> _Exercise prompt_
Keep to one stretch of the data below, the lines from the one with "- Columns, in" up to and including the one with "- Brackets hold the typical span", and return that stretch exactly.
▽
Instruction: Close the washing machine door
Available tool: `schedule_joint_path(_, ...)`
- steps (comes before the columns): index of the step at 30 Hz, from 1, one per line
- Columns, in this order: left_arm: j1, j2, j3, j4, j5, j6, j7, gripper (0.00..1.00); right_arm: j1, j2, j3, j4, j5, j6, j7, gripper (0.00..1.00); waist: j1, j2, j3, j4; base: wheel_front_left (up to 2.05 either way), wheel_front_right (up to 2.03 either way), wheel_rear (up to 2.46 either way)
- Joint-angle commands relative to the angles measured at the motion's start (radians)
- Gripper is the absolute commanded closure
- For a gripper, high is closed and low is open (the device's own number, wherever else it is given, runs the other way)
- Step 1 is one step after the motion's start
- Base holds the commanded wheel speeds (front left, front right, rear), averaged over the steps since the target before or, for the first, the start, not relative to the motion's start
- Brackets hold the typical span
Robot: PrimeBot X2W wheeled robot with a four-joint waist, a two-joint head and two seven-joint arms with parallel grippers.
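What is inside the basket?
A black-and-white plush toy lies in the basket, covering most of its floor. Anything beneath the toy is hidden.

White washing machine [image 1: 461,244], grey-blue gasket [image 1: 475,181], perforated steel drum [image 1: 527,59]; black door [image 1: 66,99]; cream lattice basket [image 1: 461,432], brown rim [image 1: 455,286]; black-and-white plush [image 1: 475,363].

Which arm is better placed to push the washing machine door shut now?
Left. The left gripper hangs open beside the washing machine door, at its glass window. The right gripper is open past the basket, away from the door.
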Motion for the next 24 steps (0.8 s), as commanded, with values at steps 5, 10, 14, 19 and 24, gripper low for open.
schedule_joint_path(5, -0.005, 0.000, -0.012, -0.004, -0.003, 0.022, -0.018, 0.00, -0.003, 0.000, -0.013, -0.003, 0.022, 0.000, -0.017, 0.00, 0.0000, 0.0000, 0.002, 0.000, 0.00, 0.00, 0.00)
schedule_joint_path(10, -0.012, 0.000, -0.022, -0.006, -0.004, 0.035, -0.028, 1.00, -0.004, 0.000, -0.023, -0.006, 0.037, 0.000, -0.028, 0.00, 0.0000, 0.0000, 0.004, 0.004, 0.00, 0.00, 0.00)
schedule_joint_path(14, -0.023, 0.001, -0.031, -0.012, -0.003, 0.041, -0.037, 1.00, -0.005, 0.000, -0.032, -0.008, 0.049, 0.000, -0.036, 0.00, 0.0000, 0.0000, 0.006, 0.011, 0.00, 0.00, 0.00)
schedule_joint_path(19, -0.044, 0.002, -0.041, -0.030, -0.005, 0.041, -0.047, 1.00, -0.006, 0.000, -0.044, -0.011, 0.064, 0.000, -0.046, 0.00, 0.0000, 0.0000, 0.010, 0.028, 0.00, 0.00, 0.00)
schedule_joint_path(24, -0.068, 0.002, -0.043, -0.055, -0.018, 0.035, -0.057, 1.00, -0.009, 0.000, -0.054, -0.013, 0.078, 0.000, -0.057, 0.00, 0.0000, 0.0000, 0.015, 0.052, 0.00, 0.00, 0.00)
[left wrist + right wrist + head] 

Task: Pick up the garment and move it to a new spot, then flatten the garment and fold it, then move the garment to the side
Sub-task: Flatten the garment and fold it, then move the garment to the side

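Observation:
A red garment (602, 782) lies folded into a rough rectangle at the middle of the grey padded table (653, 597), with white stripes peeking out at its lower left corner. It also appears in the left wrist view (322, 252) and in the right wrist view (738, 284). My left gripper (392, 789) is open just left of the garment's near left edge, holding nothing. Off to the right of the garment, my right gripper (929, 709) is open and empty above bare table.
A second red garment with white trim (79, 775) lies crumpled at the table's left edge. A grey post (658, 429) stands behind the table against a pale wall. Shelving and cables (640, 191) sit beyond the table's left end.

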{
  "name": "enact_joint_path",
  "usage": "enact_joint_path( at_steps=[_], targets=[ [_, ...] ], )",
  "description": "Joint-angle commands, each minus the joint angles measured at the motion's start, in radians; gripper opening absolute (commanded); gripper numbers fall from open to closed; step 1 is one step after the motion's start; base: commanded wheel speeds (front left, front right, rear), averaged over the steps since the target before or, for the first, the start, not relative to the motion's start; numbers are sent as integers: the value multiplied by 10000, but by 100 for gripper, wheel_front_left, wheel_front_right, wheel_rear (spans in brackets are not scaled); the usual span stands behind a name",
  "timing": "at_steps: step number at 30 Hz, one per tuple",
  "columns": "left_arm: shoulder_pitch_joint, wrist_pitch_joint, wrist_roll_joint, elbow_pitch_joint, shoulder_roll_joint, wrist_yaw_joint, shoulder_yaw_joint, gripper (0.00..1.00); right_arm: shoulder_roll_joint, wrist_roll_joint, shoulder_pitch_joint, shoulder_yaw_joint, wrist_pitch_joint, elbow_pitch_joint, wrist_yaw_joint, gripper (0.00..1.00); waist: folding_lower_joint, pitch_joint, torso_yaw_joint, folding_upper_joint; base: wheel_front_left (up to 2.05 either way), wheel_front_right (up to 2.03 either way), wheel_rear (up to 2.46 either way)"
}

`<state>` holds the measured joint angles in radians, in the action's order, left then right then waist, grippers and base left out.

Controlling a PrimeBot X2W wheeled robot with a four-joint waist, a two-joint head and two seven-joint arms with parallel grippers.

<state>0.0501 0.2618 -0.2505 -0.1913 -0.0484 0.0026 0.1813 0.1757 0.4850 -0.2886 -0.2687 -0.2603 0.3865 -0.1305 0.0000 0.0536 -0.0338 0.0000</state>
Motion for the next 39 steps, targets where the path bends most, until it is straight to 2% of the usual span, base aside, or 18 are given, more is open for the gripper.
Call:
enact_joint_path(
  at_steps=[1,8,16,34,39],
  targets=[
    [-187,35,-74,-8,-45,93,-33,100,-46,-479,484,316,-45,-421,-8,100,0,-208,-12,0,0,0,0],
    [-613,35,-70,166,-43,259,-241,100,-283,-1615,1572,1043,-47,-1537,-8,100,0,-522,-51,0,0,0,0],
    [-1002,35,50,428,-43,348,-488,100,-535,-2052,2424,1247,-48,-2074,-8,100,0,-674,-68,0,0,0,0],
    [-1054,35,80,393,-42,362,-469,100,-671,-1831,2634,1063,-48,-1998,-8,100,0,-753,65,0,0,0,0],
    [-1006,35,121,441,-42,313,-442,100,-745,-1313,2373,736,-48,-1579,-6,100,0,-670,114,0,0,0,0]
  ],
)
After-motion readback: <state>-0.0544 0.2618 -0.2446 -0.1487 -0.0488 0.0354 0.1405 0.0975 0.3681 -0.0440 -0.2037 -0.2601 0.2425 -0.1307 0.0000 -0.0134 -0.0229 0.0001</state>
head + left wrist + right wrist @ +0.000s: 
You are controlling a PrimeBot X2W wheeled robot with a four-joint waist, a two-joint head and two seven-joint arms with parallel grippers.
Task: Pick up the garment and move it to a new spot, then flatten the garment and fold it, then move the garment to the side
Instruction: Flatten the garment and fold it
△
> _Response_
- Columns, in this order: left_arm: j1, j2, j3, j4, j5, j6, j7, gripper (0.00..1.00); right_arm: j1, j2, j3, j4, j5, j6, j7, gripper (0.00..1.00); waist: j1, j2, j3, j4; base: wheel_front_left (up to 2.05 either way), wheel_front_right (up to 2.03 either way), wheel_rear (up to 2.46 either way)
- Joint-angle commands relative to the angles measured at the motion's start (radians)
- Gripper is the absolute commanded closure
- For a gripper, high is closed and low is open (the device's own number, wherever else it is given, runs the other way)
- Step 1 is one step after the motion's start
- Base holds the commanded wheel speeds (front left, front right, rear), averaged over the steps since the target before or, for the first, the start, not relative to the motion's start
- Brackets hold the typical span

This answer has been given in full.